• [Task prompt] Transcribe the listing below in full, keeping every line exactly as it is.

━━ Input data

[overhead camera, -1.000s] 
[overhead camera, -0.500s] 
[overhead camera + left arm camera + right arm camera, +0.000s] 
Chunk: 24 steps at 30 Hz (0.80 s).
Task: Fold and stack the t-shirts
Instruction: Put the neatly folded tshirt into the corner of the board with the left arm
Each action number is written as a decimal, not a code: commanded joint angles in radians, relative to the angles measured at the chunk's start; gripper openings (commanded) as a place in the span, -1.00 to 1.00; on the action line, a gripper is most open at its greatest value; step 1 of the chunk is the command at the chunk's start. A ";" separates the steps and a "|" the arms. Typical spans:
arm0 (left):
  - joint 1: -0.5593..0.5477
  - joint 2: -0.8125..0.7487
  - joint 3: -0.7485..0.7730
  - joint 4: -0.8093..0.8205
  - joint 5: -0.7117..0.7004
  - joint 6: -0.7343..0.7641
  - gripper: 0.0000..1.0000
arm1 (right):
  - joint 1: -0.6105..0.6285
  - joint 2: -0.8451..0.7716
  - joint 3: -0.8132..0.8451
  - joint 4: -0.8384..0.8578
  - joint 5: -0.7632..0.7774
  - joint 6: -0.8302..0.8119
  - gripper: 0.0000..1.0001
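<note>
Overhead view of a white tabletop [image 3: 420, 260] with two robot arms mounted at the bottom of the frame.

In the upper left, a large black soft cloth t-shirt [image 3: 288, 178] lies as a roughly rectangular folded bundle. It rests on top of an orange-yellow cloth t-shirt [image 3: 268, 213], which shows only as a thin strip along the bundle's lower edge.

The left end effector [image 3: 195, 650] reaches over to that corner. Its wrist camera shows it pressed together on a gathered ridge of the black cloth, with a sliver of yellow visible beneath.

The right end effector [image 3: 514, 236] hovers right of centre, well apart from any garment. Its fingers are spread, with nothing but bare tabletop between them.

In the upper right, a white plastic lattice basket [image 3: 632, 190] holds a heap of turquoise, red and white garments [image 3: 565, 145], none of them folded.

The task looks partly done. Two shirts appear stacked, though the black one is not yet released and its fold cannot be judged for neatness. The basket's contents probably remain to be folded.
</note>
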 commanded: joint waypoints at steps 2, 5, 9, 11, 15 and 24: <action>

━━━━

• [Solution to this problem]
[overhead camera, -1.000s] 
[overhead camera, -0.500s] 
[overhead camera + left arm camera + right arm camera, +0.000s] 
Chunk: 24 steps at 30 Hz (0.80 s).
Task: Fold and stack the t-shirts
Instruction: Put the neatly folded tshirt into the corner of the board with the left arm
Each action number is written as a decimal, not a code: commanded joint angles in radians, relative to the angles measured at the chunk's start; gripper openings (commanded) as a place in the span, -1.00 to 1.00; on the action line, a gripper is most open at its greatest value; step 1 of the chunk is the command at the chunk's start. A ";" separates the steps and a "|" the arms. Typical spans:
arm0 (left):
  - joint 1: -0.5593..0.5477
  - joint 2: -0.8125..0.7487
  - joint 3: -0.7485..0.7730
  - joint 4: -0.8093..0.8205
  - joint 5: -0.7117..0.7004
  - joint 6: -0.7343..0.7641
  - gripper: 0.0000..1.0000
arm1 (right):
  - joint 1: -0.6105..0.6285
  - joint 2: -0.8451..0.7716
  - joint 3: -0.8132..0.8451
  - joint 4: -0.8384..0.8578
  - joint 5: -0.7632..0.7774
  - joint 6: -0.8302..0.8119
  - gripper: 0.0000..1.0001
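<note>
Overhead view of a white tabletop [image 3: 420, 260] with two robot arms mounted at the bottom of the frame.

In the upper left, a large black soft cloth t-shirt [image 3: 288, 178] lies as a roughly rectangular folded bundle. It rests on top of an orange-yellow cloth t-shirt [image 3: 268, 213], which shows only as a thin strip along the bundle's lower edge.

The left end effector [image 3: 195, 650] reaches over to that corner. Its wrist camera shows it pressed together on a gathered ridge of the black cloth, with a sliver of yellow visible beneath.

The right end effector [image 3: 514, 236] hovers right of centre, well apart from any garment. Its fingers are spread, with nothing but bare tabletop between them.

In the upper right, a white plastic lattice basket [image 3: 632, 190] holds a heap of turquoise, red and white garments [image 3: 565, 145], none of them folded.

The task looks partly done. Two shirts appear stacked, though the black one is not yet released and its fold cannot be judged for neatness. The basket's contents probably remain to be folded.
</note>
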 commanded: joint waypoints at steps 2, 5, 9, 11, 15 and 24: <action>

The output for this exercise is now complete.